> _Exercise objective_
Would you please copy every line below that includes the string "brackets"?
Start of Block
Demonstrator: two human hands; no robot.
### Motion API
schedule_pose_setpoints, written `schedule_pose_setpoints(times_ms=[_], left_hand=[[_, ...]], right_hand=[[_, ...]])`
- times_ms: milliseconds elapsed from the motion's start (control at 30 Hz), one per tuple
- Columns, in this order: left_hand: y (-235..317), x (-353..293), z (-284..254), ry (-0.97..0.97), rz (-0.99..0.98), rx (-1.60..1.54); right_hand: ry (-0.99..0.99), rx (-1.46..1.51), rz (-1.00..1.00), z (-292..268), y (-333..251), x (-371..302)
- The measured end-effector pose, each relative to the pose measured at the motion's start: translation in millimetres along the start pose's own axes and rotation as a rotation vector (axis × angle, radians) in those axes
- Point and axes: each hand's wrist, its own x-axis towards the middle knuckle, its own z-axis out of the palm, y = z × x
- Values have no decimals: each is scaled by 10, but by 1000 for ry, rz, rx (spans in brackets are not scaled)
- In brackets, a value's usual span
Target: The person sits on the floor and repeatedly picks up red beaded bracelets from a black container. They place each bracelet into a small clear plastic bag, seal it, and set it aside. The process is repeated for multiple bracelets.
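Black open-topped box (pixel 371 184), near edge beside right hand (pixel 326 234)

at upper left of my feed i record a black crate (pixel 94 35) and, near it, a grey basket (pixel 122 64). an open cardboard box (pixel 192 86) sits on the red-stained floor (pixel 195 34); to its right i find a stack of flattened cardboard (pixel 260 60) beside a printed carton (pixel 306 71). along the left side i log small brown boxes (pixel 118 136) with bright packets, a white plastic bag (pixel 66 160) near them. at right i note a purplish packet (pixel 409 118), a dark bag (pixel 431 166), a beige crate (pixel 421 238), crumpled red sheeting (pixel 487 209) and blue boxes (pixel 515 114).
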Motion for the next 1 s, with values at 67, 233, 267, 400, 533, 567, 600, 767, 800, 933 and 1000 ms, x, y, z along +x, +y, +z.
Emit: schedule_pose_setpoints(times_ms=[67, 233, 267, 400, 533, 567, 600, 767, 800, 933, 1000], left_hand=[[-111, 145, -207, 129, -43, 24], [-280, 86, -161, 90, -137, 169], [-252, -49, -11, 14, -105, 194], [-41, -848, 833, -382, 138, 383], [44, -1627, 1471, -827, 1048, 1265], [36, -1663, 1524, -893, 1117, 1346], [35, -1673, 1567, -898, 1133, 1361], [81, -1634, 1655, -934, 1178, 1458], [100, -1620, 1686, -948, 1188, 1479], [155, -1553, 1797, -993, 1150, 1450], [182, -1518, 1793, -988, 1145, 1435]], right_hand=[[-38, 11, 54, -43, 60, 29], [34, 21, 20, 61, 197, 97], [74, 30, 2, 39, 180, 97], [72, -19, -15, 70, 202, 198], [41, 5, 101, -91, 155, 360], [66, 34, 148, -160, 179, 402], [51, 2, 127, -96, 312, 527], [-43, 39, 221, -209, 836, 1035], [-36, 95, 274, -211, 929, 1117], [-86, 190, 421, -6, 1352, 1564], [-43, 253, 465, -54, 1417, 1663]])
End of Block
> _Result of the exercise_
- Values have no decimals: each is scaled by 10, but by 1000 for ry, rz, rx (spans in brackets are not scaled)
- In brackets, a value's usual span

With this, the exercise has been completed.